What to produce: Go through the material line by line and tally those containing the string "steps". Only the tally is wanted.
═════ Given material
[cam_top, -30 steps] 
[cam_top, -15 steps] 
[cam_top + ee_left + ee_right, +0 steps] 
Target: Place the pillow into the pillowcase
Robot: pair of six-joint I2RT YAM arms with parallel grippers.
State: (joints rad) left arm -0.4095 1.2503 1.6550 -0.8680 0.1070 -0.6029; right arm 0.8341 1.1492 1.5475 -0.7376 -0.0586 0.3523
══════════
Task output: 3